Confirming the results of previous studies, the musically naive subjects have a left ear superiority for melody recognition. However, the subjects who are musically sophisticated have a right ear superiority. Our interpretation is that musically sophisticated subjects can organize a melodic sequence in terms of the internal relation of its components. This is supported by the fact that only the experienced listeners could accurately recognize the two-note excerpts as part of the complete stimuli. Dominance of the left hemisphere for such analytic functions would explain dominance of the right ear for melody recognition in experienced listeners: as their capacity for musical analysis increases, the left hemispher becomes increasinly involved in the processing of music. This raises the possibility that being musically sophisticated has real neurological concomitants, permitting the utilization of a different strategy of musical apprehension that calls on left hemisphere functions.

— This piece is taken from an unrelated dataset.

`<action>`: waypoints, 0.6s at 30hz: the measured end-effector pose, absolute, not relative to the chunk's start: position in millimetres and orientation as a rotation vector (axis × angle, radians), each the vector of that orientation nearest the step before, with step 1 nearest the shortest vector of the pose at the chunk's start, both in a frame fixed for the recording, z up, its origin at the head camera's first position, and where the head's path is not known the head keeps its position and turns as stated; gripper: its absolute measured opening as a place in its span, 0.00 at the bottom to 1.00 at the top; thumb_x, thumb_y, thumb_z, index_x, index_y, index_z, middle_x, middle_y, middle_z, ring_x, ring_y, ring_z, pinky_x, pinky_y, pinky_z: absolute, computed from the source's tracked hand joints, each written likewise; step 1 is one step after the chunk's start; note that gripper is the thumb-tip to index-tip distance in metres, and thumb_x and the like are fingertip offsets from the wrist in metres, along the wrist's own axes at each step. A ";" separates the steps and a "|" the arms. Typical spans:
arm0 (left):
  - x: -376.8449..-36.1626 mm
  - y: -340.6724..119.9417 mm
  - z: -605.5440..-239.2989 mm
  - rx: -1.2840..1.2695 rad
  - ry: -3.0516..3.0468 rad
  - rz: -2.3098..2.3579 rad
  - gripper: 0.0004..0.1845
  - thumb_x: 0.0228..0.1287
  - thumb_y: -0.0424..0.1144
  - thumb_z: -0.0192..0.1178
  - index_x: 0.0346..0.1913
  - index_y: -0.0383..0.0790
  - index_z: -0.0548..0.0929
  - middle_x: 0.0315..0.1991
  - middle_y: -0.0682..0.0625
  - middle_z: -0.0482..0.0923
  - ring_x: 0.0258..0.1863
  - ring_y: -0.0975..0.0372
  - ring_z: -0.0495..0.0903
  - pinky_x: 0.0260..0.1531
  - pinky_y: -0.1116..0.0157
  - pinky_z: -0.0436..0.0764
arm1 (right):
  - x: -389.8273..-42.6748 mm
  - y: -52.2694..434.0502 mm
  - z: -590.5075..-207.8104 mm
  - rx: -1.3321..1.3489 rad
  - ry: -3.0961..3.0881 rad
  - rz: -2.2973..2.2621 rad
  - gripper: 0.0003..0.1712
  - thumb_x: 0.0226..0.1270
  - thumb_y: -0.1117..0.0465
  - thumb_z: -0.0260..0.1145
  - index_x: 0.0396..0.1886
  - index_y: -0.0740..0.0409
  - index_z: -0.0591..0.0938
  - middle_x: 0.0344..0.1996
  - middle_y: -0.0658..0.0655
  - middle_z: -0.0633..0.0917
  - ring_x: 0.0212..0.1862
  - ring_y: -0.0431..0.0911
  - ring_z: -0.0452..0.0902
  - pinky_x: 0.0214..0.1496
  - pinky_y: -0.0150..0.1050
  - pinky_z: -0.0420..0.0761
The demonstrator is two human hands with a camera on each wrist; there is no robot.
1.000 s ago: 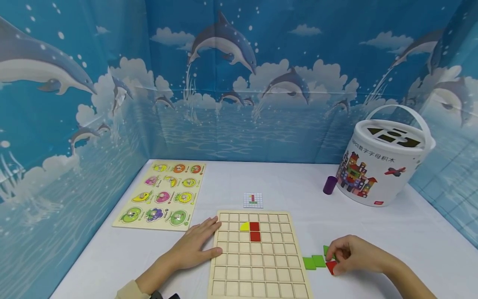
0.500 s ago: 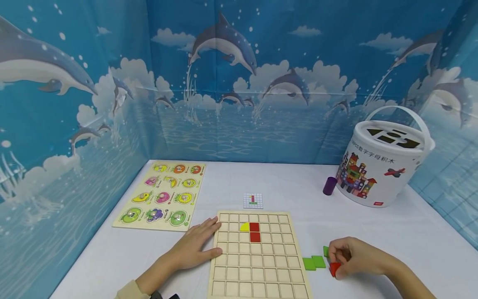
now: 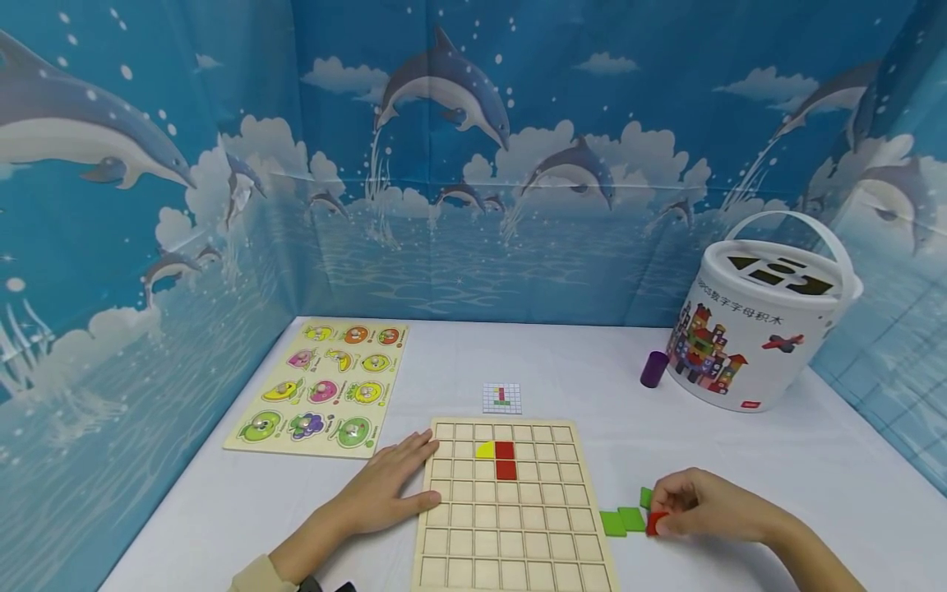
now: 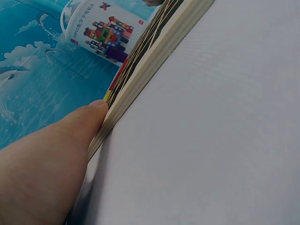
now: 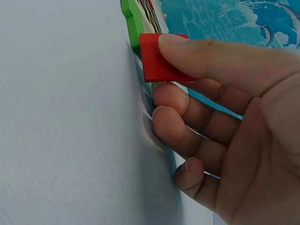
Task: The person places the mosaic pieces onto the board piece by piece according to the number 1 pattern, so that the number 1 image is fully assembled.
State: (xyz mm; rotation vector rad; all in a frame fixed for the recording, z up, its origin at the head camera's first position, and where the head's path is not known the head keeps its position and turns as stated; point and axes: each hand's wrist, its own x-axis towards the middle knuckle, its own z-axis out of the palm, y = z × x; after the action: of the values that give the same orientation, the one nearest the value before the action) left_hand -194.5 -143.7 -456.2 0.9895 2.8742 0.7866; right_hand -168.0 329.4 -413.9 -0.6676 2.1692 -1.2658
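**Pinching a red tile beside the grid board**

Pinching a red tile (image 3: 655, 523) between thumb and fingers, your right hand (image 3: 703, 506) sits on the white table (image 3: 740, 444) just right of the grid board (image 3: 510, 514). The right wrist view shows the thumb (image 5: 206, 51) pressed on the tile's (image 5: 157, 58) flat face, with the other fingers curled under it against the table. The tile is at the table surface; you cannot tell whether it is lifted off it.

Just left of the tile lie green tiles (image 3: 621, 519), and another green piece (image 3: 646, 497) shows at the far side of your fingers.

Your left hand (image 3: 385, 485) lies flat, fingers straight and relaxed, holding nothing. Its fingertips touch the board's left edge, and the left wrist view shows the thumb (image 4: 79, 126) against the board's side (image 4: 154, 56).

On the board, a yellow quarter-round (image 3: 484, 450) sits just left of a red square (image 3: 505, 449), with a second red square (image 3: 506, 469) in the cell near of that.

Beyond the board lies a small pattern card (image 3: 501, 397). At far left rests a fruit puzzle (image 3: 325, 385). At far right stands a white bucket (image 3: 762, 325) with a purple cylinder (image 3: 653, 367) just left of it.
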 end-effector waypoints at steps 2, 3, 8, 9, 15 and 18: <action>-194.4 -143.7 -456.1 0.990 2.874 0.787 0.40 0.68 0.63 0.53 0.74 0.40 0.63 0.75 0.44 0.55 0.74 0.48 0.53 0.69 0.43 0.54 | -168.9 328.6 -413.6 -0.666 2.166 -1.262 0.04 0.67 0.66 0.64 0.36 0.64 0.81 0.24 0.49 0.78 0.28 0.40 0.73 0.26 0.33 0.69; -194.5 -143.6 -456.1 0.991 2.874 0.787 0.40 0.68 0.63 0.53 0.74 0.40 0.63 0.75 0.44 0.55 0.74 0.48 0.53 0.69 0.43 0.54 | -169.6 327.8 -413.2 -0.665 2.166 -1.260 0.04 0.67 0.66 0.64 0.37 0.63 0.81 0.24 0.50 0.79 0.28 0.40 0.73 0.26 0.33 0.69; -194.3 -143.8 -456.2 0.987 2.877 0.786 0.40 0.68 0.63 0.52 0.74 0.41 0.63 0.75 0.44 0.54 0.74 0.48 0.53 0.69 0.43 0.53 | -173.3 322.5 -409.0 -0.696 2.187 -1.253 0.03 0.67 0.66 0.64 0.37 0.63 0.81 0.25 0.52 0.81 0.29 0.41 0.75 0.28 0.33 0.72; -194.3 -143.8 -456.2 0.986 2.876 0.786 0.40 0.68 0.63 0.52 0.74 0.41 0.62 0.75 0.44 0.54 0.74 0.48 0.53 0.69 0.43 0.53 | -174.1 321.0 -407.8 -0.701 2.198 -1.250 0.03 0.67 0.66 0.64 0.37 0.63 0.81 0.24 0.52 0.81 0.29 0.42 0.75 0.28 0.33 0.72; -194.5 -143.9 -456.1 0.988 2.874 0.781 0.40 0.68 0.63 0.52 0.74 0.41 0.62 0.76 0.44 0.54 0.74 0.49 0.52 0.69 0.44 0.53 | -180.4 309.3 -401.8 -0.672 2.251 -1.246 0.04 0.67 0.65 0.65 0.37 0.63 0.81 0.25 0.52 0.81 0.29 0.42 0.74 0.30 0.33 0.72; -194.7 -143.6 -455.8 0.979 2.872 0.778 0.41 0.67 0.63 0.53 0.74 0.41 0.62 0.76 0.45 0.54 0.74 0.50 0.52 0.70 0.44 0.53 | -183.3 303.1 -400.3 -0.663 2.275 -1.236 0.06 0.68 0.63 0.65 0.37 0.63 0.81 0.25 0.53 0.82 0.29 0.42 0.75 0.30 0.33 0.73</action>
State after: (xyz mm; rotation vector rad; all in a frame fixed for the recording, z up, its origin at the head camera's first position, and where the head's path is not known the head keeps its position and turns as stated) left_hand -194.7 -143.6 -455.8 0.9788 2.8723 0.7783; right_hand -183.3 303.1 -400.3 -0.6633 2.2754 -1.2364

We did not find a significant right ear superiority in excerpt recognition among experienced listeners. This may be due to the overall difficulty of the task and insensitivity of excerpt recognition as a response measure. Support for this interpretation comes from a more recent study in which we compared the response time for excerpt recognition in boys aged 9 to 13 who sing in church choir 19 with the response time in musically naive boys. In this study, recognition accuracy did not differ by ear, but response times were faster in the right ear than the left for choirboys. Furthermore, the relative superiority of the right ear in choirboys compared with other boys of the same age increased progressively with experience in the choir.

In sum, our subjects have demonstrated that it is the kind of processing applied to a musical stimulus that can determine which hemisphere is dominant. This means that music perception is now consistent with the generalization suggested initially by Jackson that the left hemisphere is specialized for internal stimulus analysis and the right hemisphere for holistic processing.